Return every line from the records below with the string "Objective".

Segment Start: DATA EXTRACT

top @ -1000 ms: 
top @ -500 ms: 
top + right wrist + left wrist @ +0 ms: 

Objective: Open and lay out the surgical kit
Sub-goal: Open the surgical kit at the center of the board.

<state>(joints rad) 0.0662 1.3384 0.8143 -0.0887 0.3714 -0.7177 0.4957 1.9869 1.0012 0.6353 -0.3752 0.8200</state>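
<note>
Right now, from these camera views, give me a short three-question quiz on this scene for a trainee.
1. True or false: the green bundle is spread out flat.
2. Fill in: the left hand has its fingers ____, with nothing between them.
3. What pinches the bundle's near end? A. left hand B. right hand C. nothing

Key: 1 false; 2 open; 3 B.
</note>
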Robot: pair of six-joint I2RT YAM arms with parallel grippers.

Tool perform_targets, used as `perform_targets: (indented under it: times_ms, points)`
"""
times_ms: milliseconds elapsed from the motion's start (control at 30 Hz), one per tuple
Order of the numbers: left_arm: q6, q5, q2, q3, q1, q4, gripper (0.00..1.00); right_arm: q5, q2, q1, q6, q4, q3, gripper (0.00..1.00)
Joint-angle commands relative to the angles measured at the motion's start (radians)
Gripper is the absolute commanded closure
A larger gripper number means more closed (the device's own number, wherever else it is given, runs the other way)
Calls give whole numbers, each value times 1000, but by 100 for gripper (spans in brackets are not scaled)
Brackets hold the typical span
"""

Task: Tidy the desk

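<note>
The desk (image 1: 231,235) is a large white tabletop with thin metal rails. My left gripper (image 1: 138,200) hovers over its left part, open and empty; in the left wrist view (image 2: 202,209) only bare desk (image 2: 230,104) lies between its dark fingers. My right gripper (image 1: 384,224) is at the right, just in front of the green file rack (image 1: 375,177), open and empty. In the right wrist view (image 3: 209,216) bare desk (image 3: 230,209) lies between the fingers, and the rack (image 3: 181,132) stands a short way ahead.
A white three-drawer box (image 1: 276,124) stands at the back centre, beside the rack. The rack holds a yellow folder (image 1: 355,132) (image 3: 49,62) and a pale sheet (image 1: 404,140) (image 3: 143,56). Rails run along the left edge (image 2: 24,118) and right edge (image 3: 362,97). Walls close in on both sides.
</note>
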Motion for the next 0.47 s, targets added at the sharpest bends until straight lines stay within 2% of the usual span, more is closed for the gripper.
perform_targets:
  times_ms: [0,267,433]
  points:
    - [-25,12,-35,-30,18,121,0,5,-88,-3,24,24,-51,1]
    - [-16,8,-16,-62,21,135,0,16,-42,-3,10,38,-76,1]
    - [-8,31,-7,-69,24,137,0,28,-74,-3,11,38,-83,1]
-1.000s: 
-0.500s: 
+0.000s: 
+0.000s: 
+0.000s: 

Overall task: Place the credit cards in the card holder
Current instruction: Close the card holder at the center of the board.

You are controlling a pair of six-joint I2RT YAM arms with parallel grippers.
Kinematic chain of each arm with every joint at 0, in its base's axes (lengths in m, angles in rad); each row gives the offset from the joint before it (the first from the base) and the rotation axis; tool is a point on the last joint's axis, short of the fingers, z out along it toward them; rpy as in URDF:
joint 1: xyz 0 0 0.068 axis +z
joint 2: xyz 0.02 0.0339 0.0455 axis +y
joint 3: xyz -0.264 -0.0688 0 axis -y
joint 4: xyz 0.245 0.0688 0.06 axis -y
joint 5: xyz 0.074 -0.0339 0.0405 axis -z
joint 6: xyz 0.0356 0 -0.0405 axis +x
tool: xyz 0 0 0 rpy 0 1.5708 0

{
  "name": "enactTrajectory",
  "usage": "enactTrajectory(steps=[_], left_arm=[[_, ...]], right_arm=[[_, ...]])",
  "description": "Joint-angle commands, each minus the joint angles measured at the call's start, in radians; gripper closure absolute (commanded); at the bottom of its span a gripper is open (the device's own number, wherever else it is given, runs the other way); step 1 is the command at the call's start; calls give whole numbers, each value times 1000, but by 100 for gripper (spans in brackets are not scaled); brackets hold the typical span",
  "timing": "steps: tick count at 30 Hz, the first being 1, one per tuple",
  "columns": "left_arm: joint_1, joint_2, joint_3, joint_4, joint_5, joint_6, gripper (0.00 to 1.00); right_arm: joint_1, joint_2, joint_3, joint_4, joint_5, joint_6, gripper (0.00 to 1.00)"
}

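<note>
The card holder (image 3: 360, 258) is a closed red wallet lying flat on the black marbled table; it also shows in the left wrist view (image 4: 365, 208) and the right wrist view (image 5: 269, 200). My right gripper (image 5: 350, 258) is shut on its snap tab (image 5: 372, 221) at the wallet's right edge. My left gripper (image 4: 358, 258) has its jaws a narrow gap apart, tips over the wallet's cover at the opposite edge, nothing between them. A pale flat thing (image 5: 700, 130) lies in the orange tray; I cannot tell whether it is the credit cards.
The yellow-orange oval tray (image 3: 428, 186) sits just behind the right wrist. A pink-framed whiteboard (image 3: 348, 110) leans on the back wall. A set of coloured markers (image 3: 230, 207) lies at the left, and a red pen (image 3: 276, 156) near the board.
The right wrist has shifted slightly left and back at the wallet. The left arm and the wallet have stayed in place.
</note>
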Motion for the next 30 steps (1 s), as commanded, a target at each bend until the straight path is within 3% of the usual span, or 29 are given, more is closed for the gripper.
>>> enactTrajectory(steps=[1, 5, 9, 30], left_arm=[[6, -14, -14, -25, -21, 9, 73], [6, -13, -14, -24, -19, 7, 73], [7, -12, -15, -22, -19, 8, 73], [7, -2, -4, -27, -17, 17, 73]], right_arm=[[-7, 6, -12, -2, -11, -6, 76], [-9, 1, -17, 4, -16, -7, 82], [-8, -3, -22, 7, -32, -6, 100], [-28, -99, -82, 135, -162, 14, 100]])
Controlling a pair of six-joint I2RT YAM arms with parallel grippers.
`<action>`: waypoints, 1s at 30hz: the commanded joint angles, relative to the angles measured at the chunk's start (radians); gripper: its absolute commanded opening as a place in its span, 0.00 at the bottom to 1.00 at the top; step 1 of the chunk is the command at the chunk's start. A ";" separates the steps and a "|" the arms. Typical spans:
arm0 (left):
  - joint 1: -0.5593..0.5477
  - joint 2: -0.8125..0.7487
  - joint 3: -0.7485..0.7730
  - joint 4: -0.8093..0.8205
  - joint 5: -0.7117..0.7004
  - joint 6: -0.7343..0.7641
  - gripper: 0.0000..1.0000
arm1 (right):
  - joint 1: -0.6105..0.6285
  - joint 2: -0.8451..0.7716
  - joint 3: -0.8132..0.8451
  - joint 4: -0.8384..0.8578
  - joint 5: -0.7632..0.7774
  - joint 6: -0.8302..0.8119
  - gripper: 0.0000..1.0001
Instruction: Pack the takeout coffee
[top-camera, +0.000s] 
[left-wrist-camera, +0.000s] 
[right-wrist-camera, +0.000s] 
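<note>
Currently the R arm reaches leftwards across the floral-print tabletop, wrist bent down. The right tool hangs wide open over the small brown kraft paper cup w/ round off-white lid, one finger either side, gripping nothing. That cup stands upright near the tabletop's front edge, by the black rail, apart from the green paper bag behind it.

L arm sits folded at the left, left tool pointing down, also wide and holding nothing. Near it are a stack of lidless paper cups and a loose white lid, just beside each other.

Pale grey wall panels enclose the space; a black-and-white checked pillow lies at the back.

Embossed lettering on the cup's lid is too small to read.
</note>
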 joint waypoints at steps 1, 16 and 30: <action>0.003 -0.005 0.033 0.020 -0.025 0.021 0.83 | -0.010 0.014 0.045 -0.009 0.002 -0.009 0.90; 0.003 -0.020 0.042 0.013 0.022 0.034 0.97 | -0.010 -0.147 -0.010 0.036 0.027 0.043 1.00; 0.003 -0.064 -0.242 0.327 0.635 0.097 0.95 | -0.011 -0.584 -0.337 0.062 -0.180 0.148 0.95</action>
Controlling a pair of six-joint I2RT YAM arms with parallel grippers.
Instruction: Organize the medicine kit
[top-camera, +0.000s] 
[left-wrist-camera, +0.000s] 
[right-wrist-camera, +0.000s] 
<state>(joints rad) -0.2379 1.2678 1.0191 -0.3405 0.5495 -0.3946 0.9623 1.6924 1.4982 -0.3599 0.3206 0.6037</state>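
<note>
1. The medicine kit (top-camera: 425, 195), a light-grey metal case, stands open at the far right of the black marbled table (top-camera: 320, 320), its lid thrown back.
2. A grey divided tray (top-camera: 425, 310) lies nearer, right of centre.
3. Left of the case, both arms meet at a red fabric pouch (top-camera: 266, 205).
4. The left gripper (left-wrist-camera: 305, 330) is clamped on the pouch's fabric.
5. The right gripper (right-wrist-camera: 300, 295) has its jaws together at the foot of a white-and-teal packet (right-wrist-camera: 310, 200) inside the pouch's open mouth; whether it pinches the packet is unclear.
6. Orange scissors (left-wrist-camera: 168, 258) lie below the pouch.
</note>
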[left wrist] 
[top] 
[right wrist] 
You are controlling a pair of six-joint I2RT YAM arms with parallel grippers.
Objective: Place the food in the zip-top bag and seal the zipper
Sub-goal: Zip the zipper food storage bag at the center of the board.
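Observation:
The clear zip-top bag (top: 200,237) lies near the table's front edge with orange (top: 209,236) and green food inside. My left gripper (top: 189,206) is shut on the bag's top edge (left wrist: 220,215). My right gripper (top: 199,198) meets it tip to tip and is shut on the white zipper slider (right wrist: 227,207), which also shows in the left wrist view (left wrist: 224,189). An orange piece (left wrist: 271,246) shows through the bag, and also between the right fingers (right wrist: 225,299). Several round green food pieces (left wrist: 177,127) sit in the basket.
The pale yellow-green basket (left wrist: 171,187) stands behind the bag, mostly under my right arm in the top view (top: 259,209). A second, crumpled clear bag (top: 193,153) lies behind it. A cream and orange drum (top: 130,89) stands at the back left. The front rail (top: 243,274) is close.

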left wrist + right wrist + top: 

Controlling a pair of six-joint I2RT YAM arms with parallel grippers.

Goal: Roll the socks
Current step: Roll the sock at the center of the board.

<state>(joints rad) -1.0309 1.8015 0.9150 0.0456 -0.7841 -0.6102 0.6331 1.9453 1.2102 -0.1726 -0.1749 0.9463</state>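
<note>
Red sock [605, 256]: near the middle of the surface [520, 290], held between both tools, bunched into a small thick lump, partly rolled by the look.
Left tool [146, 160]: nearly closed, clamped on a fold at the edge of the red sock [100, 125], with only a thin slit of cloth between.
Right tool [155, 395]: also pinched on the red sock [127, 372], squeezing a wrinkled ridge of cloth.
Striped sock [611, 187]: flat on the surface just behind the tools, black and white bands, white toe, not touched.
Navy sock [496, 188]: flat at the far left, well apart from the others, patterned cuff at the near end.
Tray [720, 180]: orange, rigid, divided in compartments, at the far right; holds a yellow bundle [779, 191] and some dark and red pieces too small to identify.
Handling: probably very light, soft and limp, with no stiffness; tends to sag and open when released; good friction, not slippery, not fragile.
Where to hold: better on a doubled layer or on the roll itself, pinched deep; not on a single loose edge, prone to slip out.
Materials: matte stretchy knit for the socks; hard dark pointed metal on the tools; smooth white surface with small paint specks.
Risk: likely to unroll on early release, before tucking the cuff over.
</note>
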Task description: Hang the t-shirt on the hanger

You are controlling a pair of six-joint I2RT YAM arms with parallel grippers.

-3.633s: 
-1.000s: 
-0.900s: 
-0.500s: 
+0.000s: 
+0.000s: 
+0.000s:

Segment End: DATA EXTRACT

■ EXERCISE RESPONSE:
Objective: Open and lay out the surgical kit
Objective: Place the food in the zip-top bag and seal the zipper

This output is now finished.